Prop 12’s victory before the Supreme Court was undoubtedly a win for animal rights, but there’s still so much left to do. Industrialized, large-scale animal agriculture has wide-ranging consequences on biodiversity as a whole: it generates more than a third of the world’s methane emissions, pollutes water systems, and cuts down available habitat for wild animals.

In the face of climate change and a business-as-usual approach, 16 percent of total species, or 147 billion animals, could die over the next 20 years, according to Lovvorn — and that may still be a low estimate. Incremental temperature changes will destroy the ability of some animals, like arctic aquatic animals, to survive. Some animals will die in forest fires, and many will drown in floods. The plight of wild animals isn’t independent from those that are caged.

Our methodology

To select this year’s Future Perfect 50, our team went through a months-long process. Starting with last year’s list, we brainstormed, researched deeply, and connected with our audience and sources.

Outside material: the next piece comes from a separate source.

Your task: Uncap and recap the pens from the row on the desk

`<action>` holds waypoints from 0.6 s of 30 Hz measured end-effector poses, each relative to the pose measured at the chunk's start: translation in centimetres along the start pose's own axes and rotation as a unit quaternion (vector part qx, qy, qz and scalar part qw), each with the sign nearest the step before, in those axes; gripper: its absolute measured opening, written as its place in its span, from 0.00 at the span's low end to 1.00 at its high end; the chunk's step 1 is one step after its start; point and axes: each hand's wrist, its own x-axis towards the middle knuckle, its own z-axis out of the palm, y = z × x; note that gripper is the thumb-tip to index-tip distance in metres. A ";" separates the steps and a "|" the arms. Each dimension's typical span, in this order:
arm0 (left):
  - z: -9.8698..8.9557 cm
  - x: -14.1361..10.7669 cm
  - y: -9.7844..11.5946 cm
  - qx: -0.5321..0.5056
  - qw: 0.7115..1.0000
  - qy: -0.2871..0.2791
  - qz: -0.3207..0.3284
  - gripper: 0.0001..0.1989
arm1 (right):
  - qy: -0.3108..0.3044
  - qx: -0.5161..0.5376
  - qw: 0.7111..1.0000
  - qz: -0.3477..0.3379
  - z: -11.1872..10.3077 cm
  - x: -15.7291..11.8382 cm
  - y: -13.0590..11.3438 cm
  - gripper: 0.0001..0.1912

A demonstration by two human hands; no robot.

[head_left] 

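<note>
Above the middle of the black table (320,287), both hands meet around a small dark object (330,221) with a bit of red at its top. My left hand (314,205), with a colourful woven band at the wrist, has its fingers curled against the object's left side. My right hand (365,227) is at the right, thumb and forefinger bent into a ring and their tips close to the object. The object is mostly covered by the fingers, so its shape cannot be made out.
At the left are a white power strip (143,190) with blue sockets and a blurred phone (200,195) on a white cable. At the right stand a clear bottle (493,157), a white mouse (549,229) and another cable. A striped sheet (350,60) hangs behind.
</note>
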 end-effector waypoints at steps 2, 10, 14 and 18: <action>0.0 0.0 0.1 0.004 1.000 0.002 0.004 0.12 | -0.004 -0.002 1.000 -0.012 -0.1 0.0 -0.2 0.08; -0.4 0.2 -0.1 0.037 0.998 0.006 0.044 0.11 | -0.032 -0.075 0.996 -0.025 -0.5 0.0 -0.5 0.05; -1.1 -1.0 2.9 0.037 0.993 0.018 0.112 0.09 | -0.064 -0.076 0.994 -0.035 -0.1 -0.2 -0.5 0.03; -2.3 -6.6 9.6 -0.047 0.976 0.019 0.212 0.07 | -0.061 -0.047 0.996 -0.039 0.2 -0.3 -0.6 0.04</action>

We didn’t want to overrepresent in any one category, so we aimed for diversity in theories of change, academic specialities, age, geographic location, identity, and many other criteria.

To learn more about the FP50 methodology and criteria, go here.

To tackle the wicked, entangled problem of climate change and factory farming, Lovvorn works as a co-chair for the Climate, Animal, Food, and Environmental (CAFE) Law and Policy Lab at Yale Law School. There, he teaches classes on animal law and climate policy. The lab hopes to facilitate a new way of approaching law and policy that connects climate, food, animals, and environment as interrelated justice issues. Its mission is to create legal and policy strategies that can be adopted to make industrial food producers accountable for their negative effects, such as the welfare of the animals, pollution, and the effects on the environment. CAFE also makes its work open source, so that nonprofits, policymakers, and students can use these resources freely.

As an academic, Lovvorn has argued for reframing how we think about food. In an insightful 2018 paper, he points out the huge gap in how US law treats dirty, inefficient energy production compared to food production (which is, after all, a form of energy). His work is helping close that gap and align the law with the public interest.

Speaking on the catastrophic effects of climate change on animals, Lovvorn says, “the animals go first — they literally are the canaries in the coal mine.”